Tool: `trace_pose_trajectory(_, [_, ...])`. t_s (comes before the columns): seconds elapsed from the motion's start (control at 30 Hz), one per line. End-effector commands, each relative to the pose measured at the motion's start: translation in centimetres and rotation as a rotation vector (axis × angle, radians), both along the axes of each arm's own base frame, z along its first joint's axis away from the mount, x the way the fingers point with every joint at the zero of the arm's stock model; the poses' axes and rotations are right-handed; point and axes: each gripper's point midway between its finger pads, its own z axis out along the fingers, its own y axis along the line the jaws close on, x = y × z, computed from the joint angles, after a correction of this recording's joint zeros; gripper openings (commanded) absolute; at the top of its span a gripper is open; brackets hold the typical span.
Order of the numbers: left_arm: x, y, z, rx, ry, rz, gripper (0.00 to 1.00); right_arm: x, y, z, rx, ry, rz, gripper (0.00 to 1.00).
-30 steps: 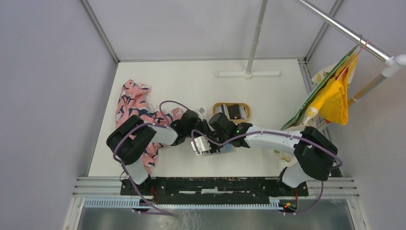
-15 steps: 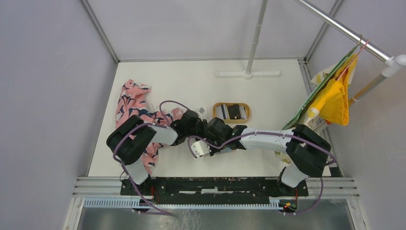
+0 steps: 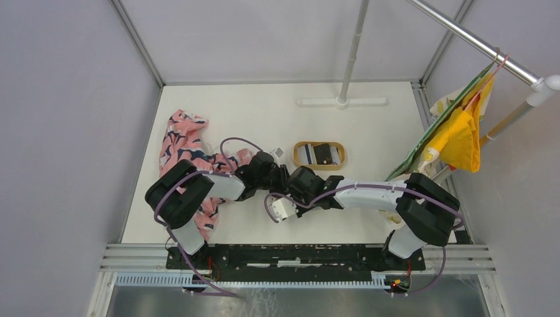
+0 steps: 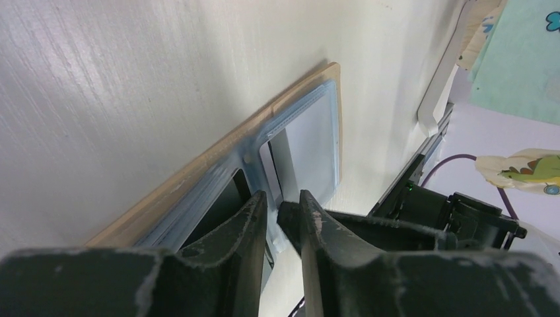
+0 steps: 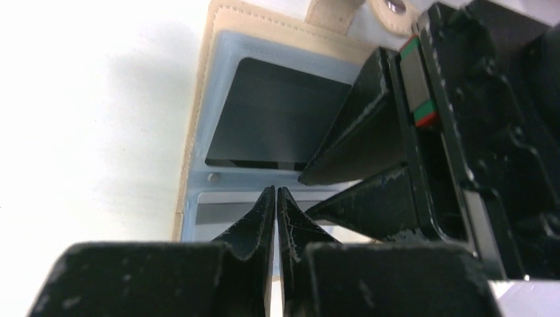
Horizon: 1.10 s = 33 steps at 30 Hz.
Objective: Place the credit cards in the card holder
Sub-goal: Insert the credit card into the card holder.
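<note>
1. Left wrist view: your left hand [image 4: 282, 197] hangs low over the card holder [image 4: 198, 165], which lies open on the table [image 4: 132, 79].
   - The fingers stand slightly apart. A dark shape sits in the gap, and you cannot tell what it is or whether anything is pinched.
   - Past the tips, a pale card [image 4: 310, 135] sits in the far pocket, with a dark stripe along one side.
   - A dark card [image 4: 214, 208] shows in the nearer pocket, mostly hidden behind one finger.
   - The fingers cut off the holder's near end.

2. Right wrist view: your right hand [image 5: 276, 190] has its fingers pressed together with nothing between them.
   - The tips are at the seam between the two pockets. You cannot tell whether they touch the plastic.
   - The dark card [image 5: 277, 129] fills the upper pocket, with one corner covered by the left hand's fingers [image 5: 363, 132]. A gap shows between those fingers.
   - Only a sliver of the pale card [image 5: 221, 212] shows.
   - The tan tab [image 5: 330, 10] is cut off at the top edge.

3. Top view: both wrists meet mid-table and cover the card holder and both hands completely.
   - Behind them, the oval tray [image 3: 319, 143] holds more cards [image 3: 323, 154], one dark and the rest pale. They are too small to count.
   - A pink cloth [image 3: 183, 140] lies partly under the left arm [image 3: 221, 187].
</note>
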Motion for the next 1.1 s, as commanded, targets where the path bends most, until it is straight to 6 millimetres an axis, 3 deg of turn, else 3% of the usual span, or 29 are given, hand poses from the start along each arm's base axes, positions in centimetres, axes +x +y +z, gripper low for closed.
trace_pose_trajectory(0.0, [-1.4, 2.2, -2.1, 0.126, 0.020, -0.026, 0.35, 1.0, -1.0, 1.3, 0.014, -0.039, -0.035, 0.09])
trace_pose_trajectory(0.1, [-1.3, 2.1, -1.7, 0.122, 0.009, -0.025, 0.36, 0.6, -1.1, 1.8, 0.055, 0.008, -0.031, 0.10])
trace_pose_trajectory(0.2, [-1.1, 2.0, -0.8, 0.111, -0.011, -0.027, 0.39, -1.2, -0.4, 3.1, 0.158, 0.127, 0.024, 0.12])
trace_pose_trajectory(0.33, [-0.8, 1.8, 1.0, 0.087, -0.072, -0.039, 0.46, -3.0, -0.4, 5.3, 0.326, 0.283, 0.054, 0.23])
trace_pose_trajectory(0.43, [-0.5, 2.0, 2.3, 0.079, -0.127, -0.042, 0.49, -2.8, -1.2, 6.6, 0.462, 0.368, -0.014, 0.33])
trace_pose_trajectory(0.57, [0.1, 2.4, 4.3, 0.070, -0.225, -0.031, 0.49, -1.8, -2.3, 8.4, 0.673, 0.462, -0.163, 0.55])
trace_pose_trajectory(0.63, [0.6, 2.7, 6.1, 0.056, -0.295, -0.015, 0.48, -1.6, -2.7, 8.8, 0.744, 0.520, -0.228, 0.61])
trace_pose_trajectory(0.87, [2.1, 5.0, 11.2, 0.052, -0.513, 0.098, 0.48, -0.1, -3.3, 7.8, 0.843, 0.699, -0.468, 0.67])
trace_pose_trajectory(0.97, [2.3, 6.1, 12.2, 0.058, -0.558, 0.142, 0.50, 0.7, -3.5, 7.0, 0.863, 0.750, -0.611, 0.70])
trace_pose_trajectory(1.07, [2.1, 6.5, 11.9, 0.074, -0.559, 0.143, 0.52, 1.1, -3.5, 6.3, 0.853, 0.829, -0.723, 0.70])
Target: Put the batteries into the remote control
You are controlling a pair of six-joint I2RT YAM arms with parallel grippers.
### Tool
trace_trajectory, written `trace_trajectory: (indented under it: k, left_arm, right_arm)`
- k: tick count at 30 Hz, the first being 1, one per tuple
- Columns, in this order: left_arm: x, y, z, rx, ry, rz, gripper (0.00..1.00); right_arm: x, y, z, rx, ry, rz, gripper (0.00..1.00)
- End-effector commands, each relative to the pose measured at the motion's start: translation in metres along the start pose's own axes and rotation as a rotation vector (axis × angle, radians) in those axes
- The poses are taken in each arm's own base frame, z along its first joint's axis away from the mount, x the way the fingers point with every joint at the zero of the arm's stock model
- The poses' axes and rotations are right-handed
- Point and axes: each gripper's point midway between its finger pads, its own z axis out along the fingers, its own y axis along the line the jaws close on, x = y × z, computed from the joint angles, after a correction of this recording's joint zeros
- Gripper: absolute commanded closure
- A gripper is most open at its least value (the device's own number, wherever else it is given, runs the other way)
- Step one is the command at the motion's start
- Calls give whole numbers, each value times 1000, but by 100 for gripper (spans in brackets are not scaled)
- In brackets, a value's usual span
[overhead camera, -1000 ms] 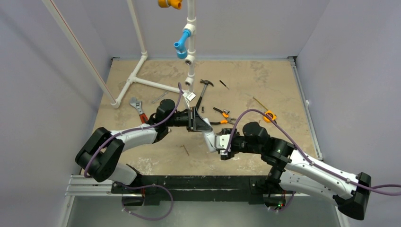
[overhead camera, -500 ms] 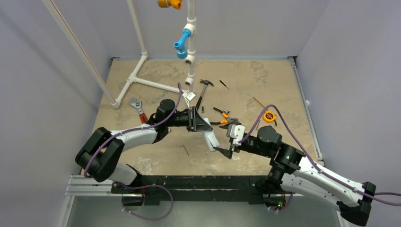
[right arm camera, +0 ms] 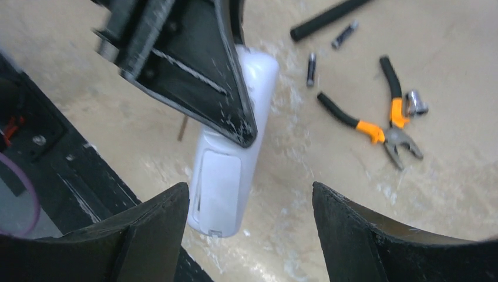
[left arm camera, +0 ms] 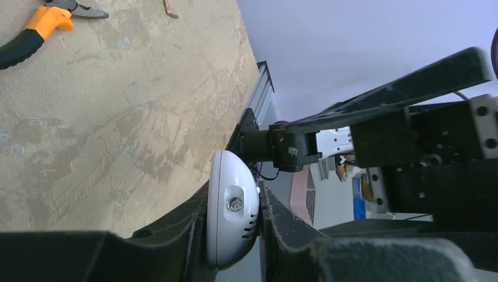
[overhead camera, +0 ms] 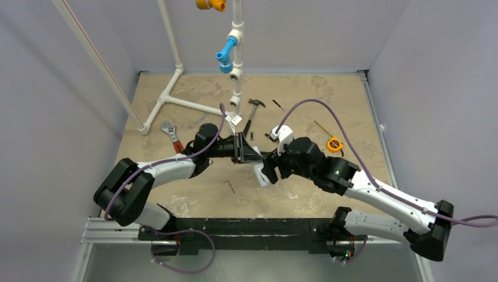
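My left gripper (overhead camera: 253, 158) is shut on the white remote control (overhead camera: 260, 175) and holds it above the table, its free end pointing toward the near edge. In the left wrist view the remote's rounded end (left arm camera: 234, 217) sits clamped between the two black fingers. In the right wrist view the remote (right arm camera: 226, 176) shows its back, with a panel in place. My right gripper (right arm camera: 252, 232) is open around that free end without touching it; it also shows in the top view (overhead camera: 269, 170). Two small dark batteries (right arm camera: 310, 69) (right arm camera: 345, 34) lie on the table beyond.
Orange-handled pliers (right arm camera: 376, 129) and a small shiny metal piece (right arm camera: 416, 103) lie to the right of the batteries. A hammer (overhead camera: 252, 114), a red wrench (overhead camera: 171, 134), a hex key (overhead camera: 230, 186), a tape measure (overhead camera: 335, 144) and white pipes (overhead camera: 176, 103) are on the table.
My right arm drew back from the remote, then rose and swung in over its free end with the jaws open. My left arm and the remote stayed still.
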Motion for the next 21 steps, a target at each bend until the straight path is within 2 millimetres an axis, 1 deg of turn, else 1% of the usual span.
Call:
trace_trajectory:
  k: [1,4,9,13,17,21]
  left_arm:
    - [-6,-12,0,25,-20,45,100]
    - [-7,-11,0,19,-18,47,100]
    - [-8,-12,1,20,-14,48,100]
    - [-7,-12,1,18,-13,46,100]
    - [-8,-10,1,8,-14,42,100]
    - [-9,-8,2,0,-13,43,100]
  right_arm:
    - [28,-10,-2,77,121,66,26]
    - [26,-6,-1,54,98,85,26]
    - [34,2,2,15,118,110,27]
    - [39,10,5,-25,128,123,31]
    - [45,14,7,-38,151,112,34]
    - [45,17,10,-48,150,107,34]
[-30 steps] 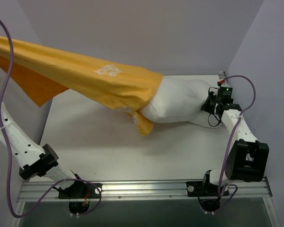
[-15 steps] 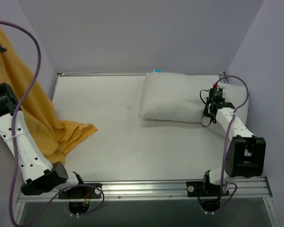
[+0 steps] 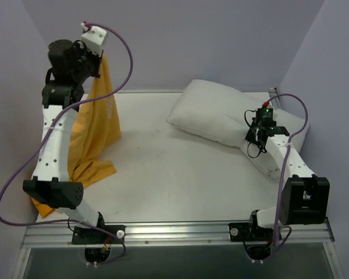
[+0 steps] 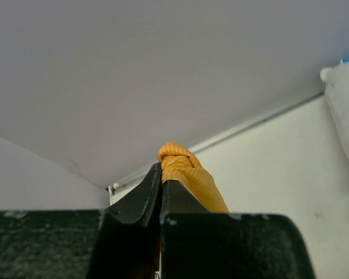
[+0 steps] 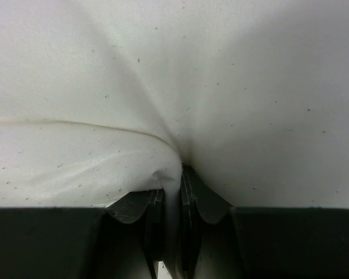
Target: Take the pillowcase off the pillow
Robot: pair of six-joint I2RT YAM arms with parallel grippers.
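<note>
The left gripper [image 4: 161,177], raised high over the table's far-left corner, has its black jaws pinched tight on a bunched, ribbed fold of the thin orange-yellow fabric pillowcase [image 3: 96,125]. The cloth hangs from it in a long limp drape, its lower end crumpled on the white table [image 3: 163,180] by the left edge. The right gripper [image 5: 171,174] is clenched on a puckered pinch of the plain white, plump stuffed pillow [image 3: 212,116], which lies uncovered at the table's far right, well apart from the pillowcase.
</note>
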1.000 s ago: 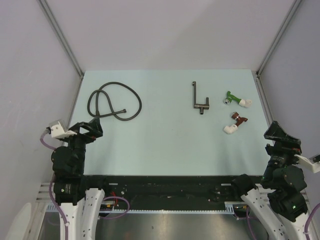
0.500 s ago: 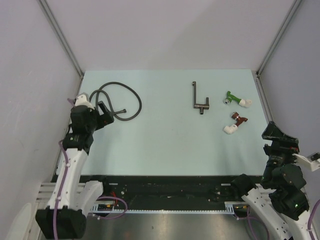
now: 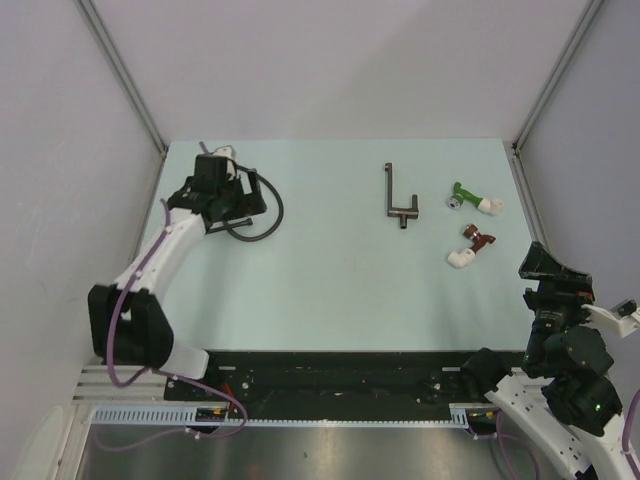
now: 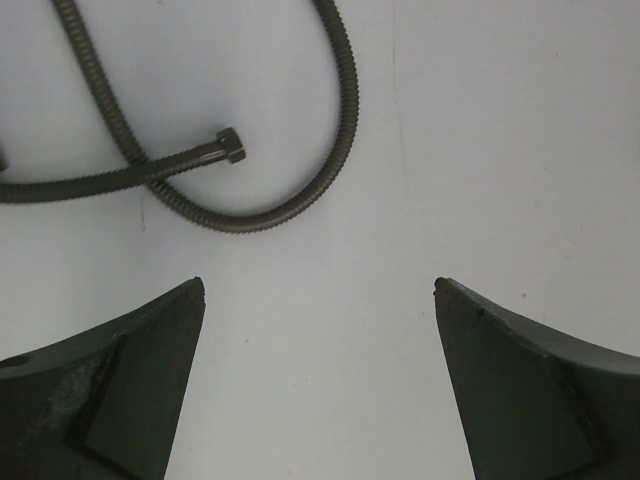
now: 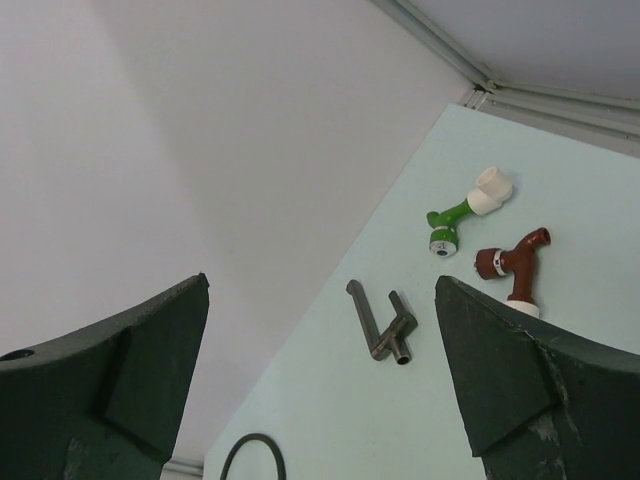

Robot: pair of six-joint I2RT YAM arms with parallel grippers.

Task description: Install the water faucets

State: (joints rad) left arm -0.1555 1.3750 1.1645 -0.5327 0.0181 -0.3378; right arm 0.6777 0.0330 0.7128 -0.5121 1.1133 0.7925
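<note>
The water faucet (image 3: 397, 200) is a slim dark metal piece with a long thin arm on a short T body. It lies flat on the pale green table (image 3: 340, 290) right of centre. It also shows in the right wrist view, where the faucet (image 5: 380, 320) lies far ahead between the fingers. My left gripper (image 3: 243, 203) hangs open over the coiled black hose (image 3: 272, 215) at the far left, well away from the faucet. In its wrist view the left gripper (image 4: 320, 290) holds nothing. My right gripper (image 3: 548, 268) stands open and empty at the near right edge, and the right gripper (image 5: 320, 285) is raised.
A green fitting (image 3: 470, 198) and a dark-red fitting (image 3: 470, 245), both with white ends, lie right of the faucet. The hose's hex nut end (image 4: 228, 150) rests just ahead of my left fingers. Grey walls and metal frame rails enclose the table on three sides.
My left arm has swung from the near left corner out to the coiled hose, its gripper still open. The right arm has barely shifted.
</note>
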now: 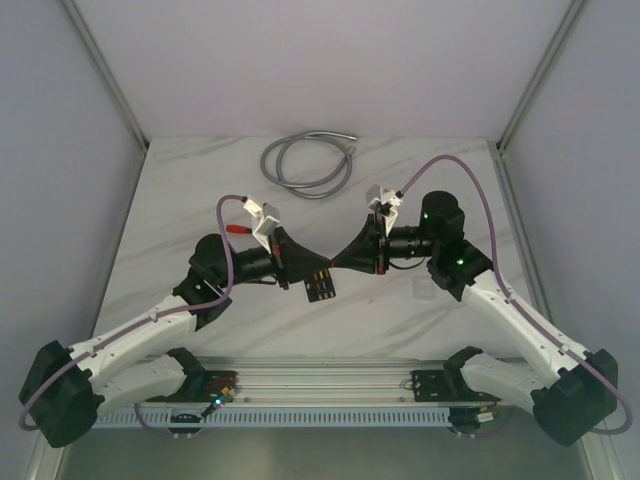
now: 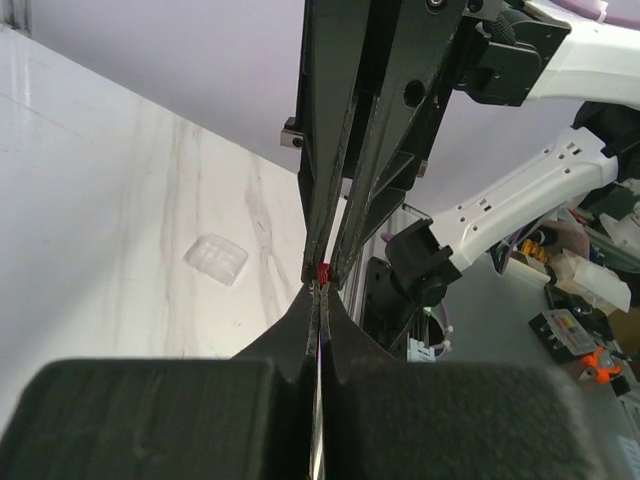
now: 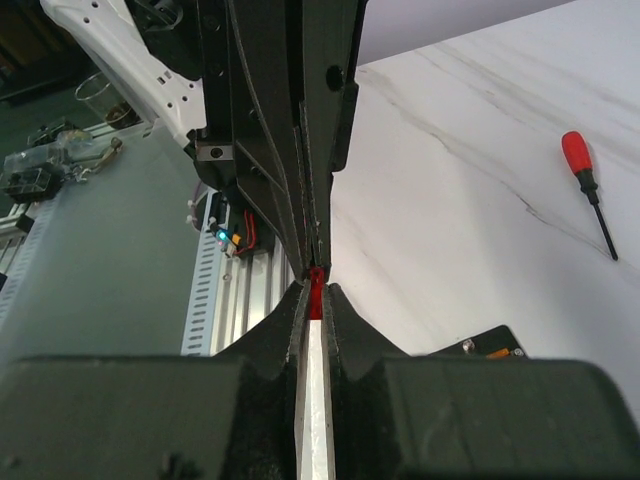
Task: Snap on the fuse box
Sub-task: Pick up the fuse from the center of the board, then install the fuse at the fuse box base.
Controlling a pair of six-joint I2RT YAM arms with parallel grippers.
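Note:
My two grippers meet tip to tip above the middle of the table. A tiny red fuse [image 3: 316, 298] sits between the fingertips of my right gripper [image 3: 316, 290], whose jaws stand closed against it. My left gripper [image 2: 320, 292] is shut, and the fuse's [image 2: 322, 272] other end is at its tips. In the top view, the left gripper [image 1: 328, 264] and the right gripper [image 1: 345, 260] touch just above the fuse box [image 1: 322, 285]. This is a small black block with coloured fuses, lying on the table. One corner of the fuse box [image 3: 480, 345] shows in the right wrist view.
A clear square plastic piece [image 2: 217, 260] lies on the marble. There is a red-handled screwdriver [image 1: 238, 228] left of centre, and a coiled grey cable [image 1: 305, 160] at the back. An aluminium rail [image 1: 320, 385] runs along the near edge.

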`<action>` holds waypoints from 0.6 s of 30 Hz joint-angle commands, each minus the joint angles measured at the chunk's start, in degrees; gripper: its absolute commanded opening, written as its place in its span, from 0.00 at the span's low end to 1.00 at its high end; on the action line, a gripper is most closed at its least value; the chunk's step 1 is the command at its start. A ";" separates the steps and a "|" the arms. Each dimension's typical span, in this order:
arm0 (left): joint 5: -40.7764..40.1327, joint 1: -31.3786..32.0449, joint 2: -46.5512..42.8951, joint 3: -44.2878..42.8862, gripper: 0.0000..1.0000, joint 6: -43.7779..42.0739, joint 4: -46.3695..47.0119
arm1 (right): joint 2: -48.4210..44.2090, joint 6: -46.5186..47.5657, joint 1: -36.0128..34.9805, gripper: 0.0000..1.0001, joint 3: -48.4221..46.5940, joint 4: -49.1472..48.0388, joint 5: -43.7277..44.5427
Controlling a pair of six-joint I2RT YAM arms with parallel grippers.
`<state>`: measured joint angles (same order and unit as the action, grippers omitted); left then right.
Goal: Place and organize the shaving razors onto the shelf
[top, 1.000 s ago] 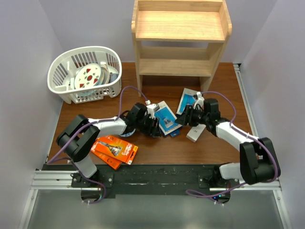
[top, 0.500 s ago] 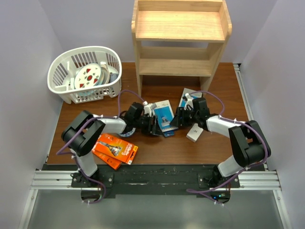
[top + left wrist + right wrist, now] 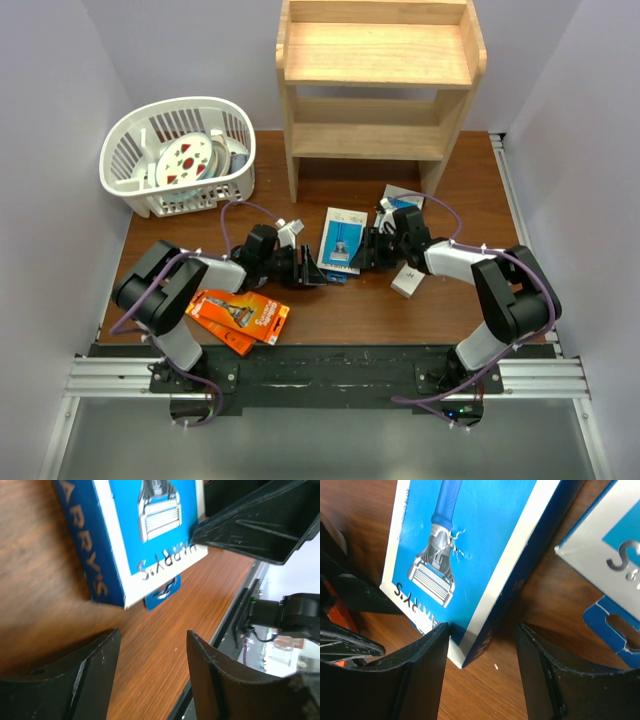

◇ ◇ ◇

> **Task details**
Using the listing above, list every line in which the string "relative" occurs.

> **Answer to this problem**
Tool: `trace_pose_trajectory(_, [_, ...])`. t_s (comes before the columns): seconds elapsed from the motion's start (control at 30 Hz), one per line. End-effector commands, each relative to the pose measured at the motion's start: translation in centimetres and rotation as a rotation vector (axis × angle, radians), both along the axes of each arm's own base frame, z along its first joint's axis away from the mount, x the way the fingers point with every joint at the zero of the arm's stock model; the poses' axes and rotations are right-handed; point and axes: each gripper's point midway between its finger pads, its own z axis out along the fingers, its own y axis along the line the jaws close on, x = y × z, computed from the joint angles, after a correction of this recording's joint zeros; gripper openings (commanded) absolute; at the top of its span a gripper is open; brackets hold the typical span.
- End-effector commands, each relative to the pose measured at the motion's start: translation in metres along the start pose's own axes and rotation as a rotation vector (axis × angle, radians) in those axes

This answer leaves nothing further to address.